Kunci sukses Mixue selanjutnya adalah promosinya (promotion) yang tepat sasaran. Meski tak pernah memasang billboard atau iklan di televisi, namun Mixue cukup gencar berkampanye lewat media sosial. Tiktok dan Instagram adalah dua media yang kerap kali mereka gunakan. Melalui media ini, banyak produk mereka yang kemudian viral. Maklum kedua pengguna media ini adalah generasi zet dan milenial yang memang menjadi target mereka. Dari situlah Mixue kemudian beroleh pembeli yang tak putus-putus. Untuk memasarkan produknya secara massif, Mixue bekerjasama dengan para mitra (franchisee). Calon mitra ini akan diseleksi secara ketat oleh tim survei, sebelum akhirnya diputuskan untuk membuka cabang. Dengan menjamurnya cabang Mixue dimana-mana, secara tak langsung juga merupakan bentuk promosi mereka. Jika dalam radius 2-3 kilometer masyarakat terus dijejali logo boneka salju bertongkat es krim, lama kelamaan masyarakat juga akan aware. Sekarang, jika Anda menanyai 10 anak secara acak, 7 pasti mengenal Mixue.

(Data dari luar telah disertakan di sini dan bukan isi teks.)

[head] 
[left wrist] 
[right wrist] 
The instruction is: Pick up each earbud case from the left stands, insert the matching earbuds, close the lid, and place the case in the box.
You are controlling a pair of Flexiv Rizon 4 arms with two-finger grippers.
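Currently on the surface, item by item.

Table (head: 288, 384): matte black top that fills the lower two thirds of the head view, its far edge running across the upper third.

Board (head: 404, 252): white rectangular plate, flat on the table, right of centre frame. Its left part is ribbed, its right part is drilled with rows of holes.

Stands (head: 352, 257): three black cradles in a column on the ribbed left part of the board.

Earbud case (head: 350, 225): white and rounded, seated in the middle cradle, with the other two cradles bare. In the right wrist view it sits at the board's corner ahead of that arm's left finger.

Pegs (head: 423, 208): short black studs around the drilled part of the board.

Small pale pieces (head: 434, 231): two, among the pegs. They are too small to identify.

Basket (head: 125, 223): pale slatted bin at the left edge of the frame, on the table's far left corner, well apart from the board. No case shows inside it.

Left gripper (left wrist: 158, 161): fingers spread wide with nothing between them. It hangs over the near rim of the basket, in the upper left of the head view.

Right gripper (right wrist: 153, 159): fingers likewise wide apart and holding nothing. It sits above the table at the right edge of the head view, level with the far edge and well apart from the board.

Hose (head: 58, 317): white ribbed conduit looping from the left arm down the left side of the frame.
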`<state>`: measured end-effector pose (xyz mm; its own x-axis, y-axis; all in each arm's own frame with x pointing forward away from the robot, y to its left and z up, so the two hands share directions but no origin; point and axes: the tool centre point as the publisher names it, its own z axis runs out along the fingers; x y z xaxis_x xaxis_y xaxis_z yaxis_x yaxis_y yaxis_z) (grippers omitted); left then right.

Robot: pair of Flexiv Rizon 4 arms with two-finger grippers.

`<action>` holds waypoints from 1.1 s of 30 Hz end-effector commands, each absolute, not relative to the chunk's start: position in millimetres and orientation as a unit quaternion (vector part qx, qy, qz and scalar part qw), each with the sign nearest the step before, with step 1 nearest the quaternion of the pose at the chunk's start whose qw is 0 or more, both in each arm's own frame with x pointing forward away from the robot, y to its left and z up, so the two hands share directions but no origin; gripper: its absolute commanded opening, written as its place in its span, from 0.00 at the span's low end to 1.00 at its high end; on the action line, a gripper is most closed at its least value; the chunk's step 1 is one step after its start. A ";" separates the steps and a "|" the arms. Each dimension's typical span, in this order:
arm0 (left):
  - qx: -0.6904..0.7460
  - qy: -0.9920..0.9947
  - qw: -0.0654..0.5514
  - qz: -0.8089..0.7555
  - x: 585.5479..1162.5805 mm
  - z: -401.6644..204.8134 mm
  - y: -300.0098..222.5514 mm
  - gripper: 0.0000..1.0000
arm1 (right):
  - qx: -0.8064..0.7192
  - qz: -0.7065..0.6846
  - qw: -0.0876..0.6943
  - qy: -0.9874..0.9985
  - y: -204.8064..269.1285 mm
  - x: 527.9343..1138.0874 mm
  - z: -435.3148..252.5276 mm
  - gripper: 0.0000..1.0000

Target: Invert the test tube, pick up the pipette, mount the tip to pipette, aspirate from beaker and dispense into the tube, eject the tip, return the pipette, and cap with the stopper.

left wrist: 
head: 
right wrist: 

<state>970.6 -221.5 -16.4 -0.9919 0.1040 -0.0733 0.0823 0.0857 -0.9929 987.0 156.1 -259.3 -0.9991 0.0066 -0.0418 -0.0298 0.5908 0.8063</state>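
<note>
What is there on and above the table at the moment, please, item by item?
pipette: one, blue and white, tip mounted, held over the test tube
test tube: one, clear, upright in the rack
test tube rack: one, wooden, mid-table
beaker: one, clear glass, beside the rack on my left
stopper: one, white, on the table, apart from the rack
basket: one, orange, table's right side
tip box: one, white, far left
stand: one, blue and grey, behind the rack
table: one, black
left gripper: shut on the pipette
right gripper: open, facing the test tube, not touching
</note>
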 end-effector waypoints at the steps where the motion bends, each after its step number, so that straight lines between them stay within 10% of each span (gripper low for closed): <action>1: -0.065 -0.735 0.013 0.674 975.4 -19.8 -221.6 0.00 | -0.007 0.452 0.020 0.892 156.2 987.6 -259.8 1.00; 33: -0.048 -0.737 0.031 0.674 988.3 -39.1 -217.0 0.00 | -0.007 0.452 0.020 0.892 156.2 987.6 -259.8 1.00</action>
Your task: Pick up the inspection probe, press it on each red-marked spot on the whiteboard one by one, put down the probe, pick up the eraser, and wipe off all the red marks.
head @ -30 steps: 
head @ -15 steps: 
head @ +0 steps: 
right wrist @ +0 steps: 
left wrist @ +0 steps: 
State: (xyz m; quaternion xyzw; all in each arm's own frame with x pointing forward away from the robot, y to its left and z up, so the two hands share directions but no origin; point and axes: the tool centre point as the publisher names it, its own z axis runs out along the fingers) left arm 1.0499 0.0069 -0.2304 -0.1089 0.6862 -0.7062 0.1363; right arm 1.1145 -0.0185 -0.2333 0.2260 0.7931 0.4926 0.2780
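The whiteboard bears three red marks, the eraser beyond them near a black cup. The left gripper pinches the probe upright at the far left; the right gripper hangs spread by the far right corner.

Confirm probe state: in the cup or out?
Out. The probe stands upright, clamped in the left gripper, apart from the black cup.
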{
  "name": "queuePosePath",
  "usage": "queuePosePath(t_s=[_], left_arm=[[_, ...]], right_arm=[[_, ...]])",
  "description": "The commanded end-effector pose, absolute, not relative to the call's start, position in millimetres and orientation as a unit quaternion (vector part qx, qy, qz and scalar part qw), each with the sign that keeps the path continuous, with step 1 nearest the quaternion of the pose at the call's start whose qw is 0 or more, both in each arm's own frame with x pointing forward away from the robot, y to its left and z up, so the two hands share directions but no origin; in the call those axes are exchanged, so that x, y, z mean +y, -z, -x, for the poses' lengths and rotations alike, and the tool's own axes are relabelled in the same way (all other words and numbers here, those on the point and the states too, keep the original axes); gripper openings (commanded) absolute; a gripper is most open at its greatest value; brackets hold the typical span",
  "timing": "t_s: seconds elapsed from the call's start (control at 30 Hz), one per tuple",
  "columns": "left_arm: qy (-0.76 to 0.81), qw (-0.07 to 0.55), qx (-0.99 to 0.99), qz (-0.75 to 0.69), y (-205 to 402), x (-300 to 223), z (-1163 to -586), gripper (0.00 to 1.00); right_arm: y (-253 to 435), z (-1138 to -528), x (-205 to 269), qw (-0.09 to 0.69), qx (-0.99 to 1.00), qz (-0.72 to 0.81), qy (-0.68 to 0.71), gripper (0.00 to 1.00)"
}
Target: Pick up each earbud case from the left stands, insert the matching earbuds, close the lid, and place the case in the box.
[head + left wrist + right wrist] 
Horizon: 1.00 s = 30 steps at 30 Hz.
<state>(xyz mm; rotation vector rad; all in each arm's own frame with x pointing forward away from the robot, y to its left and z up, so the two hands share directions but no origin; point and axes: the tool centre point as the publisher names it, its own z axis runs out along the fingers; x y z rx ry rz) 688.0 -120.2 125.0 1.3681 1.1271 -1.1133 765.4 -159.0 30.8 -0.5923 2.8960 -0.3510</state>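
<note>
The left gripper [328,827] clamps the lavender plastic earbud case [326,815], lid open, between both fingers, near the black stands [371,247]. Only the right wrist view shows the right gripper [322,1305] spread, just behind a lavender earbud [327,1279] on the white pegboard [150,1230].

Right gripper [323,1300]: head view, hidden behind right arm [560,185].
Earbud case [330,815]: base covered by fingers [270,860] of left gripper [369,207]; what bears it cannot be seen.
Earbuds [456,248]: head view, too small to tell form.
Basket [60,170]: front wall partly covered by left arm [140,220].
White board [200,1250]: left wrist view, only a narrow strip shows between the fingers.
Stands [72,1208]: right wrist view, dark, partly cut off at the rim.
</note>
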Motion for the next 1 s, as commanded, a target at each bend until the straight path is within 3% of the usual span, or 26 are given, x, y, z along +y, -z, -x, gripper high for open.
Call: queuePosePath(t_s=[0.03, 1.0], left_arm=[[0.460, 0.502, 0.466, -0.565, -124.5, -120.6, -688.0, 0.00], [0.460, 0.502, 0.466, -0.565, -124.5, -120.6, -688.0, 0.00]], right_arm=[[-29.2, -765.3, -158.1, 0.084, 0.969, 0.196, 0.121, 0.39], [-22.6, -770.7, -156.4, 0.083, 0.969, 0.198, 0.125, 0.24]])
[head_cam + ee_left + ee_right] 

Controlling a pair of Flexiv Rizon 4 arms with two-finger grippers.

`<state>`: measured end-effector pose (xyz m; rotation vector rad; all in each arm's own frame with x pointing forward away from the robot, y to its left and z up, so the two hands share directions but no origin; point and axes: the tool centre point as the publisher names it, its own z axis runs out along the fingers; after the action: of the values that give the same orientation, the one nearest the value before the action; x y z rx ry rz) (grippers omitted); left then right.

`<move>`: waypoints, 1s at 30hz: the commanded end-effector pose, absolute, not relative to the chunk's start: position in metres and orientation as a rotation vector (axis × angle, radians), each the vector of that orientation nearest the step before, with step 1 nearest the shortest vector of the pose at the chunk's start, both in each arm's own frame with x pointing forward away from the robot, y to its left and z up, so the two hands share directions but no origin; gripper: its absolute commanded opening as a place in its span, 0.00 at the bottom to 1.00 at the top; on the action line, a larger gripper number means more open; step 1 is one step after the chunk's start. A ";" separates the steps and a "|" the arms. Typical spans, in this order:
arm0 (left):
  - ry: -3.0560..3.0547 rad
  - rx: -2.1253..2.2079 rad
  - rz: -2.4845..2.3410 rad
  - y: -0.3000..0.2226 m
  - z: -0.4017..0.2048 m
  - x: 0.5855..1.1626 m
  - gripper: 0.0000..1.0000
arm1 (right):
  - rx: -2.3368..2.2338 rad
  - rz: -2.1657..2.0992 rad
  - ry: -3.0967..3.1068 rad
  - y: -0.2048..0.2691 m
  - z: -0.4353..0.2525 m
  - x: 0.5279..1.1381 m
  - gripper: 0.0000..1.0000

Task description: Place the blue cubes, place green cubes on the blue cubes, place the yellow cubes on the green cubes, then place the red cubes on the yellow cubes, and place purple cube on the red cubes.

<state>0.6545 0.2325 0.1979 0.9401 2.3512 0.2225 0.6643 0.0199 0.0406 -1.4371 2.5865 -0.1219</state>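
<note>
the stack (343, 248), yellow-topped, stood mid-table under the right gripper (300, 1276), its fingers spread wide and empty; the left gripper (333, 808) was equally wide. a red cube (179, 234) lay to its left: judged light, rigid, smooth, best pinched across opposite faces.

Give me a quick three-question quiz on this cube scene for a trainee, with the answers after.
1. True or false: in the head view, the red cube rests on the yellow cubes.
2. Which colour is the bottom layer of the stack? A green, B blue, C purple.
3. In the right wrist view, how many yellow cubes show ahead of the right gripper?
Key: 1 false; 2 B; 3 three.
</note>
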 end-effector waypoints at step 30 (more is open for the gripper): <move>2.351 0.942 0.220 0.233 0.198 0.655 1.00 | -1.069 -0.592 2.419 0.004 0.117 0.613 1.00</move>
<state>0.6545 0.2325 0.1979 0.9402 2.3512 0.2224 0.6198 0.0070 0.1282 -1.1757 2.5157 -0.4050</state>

Lalu, dengan strategi ciamik seperti itu, apakah Mixue akan menggeser merek-merek minuman kekinian asal Indonesia? Belum tentu. Karena kalau saya perhatikan, Mixue justru kuat di produk es krim-nya. Yang akan terganggu malah produk es krim dari brand asal Amerika seperti McD, KFC, ataupun A&W. Selain itu merek lokal seperti D’Besto dan Lazzato yang juga menawarkan es krim cone, juga akan ikut terdampak. Untuk Esteh, Haus, serta Teguk yang memiliki irisan produk dengan Mixue, harus siap-siap menghadapi Mixueisasi. Ketiganya harus mampu menciptakan produk pengganggu yang bisa mengalihkan perhatian anak-anak muda. Kalau perlu, mereka juga menjual es krim sundae. Dengan harga yang lebih murah Rp 1.000, serta rasa dan packaging menarik, saya yakin masyarakat akan beralih. Untuk Kopi Kenangan, Janji Jiwa, serta Kopi Kulo, juga harus segera berinovasi. Meski produk yang ditawarkan berbeda dari Mixue, tapi ketiganya menjual produk substitusi. Di Indonesia, belum banyak kaum middle-low yang mempunyai budaya ngopi yang kuat. Selama ini mereka membeli kopi hanya karena sedang mengikuti tren. Boleh jadi para penggemar kopi dadakan ini akan berpindah ke lain hati, kalau ketiganya tak berinovasi.